> DATA SECTION:
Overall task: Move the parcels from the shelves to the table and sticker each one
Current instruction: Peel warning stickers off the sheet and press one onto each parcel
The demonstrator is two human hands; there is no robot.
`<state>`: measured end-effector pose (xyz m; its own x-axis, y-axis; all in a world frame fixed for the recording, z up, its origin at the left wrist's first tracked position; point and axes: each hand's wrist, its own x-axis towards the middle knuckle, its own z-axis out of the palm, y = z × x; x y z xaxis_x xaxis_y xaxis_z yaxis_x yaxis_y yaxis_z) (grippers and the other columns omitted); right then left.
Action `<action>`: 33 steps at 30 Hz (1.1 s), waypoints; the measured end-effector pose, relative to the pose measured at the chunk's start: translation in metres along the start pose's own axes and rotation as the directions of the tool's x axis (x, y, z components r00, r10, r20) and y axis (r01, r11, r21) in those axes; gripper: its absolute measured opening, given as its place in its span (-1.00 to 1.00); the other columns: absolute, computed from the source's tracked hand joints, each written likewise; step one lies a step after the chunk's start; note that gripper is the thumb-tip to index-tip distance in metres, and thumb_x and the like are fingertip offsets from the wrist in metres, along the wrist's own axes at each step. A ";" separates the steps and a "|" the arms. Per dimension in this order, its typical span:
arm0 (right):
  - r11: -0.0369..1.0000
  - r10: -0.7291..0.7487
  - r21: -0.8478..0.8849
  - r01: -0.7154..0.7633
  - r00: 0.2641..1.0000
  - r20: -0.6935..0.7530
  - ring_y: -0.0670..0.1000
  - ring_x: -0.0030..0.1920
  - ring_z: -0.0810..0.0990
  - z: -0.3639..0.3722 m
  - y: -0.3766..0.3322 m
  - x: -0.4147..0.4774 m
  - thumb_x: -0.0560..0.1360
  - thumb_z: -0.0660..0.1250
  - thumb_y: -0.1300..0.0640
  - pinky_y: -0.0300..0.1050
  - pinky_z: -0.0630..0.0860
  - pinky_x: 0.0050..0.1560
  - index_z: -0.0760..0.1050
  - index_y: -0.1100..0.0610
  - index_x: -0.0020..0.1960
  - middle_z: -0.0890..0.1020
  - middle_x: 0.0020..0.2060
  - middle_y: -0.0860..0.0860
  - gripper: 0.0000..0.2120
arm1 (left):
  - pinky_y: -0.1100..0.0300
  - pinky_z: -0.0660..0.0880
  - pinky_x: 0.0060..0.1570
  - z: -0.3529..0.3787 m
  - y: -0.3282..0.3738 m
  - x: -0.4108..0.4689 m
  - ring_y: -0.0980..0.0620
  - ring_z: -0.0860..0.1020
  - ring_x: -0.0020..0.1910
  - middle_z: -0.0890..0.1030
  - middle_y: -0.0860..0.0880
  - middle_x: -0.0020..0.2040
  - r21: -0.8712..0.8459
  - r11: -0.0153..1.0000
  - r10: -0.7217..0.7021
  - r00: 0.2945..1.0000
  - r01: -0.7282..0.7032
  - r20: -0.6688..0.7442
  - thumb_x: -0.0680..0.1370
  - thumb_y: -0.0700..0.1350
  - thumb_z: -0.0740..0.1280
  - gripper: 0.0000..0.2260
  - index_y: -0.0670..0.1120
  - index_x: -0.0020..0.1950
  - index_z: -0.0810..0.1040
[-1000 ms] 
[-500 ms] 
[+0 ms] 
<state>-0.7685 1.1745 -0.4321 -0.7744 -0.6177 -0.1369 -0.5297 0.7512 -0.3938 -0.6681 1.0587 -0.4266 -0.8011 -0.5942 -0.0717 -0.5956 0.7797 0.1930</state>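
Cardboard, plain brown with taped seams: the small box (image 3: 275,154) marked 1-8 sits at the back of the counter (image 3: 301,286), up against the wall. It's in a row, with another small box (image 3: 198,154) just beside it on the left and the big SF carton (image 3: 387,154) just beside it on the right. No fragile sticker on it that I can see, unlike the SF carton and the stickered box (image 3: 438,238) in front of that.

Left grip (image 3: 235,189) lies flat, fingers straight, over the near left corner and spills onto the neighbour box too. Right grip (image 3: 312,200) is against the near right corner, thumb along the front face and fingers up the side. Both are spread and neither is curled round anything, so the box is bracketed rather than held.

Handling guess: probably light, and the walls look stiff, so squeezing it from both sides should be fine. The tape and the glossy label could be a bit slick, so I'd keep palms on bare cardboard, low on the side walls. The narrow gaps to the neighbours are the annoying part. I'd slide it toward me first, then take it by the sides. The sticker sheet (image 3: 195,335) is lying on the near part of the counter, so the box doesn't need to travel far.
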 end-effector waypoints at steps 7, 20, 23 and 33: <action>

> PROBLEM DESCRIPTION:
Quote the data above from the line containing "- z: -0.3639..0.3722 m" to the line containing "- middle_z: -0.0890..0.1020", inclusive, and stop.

> WRITTEN ANSWER:
  - z: -0.3639..0.3722 m
  - y: -0.3766..0.3322 m
  - x: -0.4147..0.4774 m
  - thumb_x: -0.0560..0.1360
  - thumb_z: -0.0660..0.1250
  - thumb_y: -0.1300..0.0640
  - pinky_y: -0.0300..0.1050
  - pinky_z: -0.0630..0.0860
  - pinky_x: 0.0050..0.1560
  - index_z: -0.0760..0.1050
  - index_y: -0.1100..0.0610
  - index_x: -0.0020..0.1960
  - middle_z: -0.0890..0.1020

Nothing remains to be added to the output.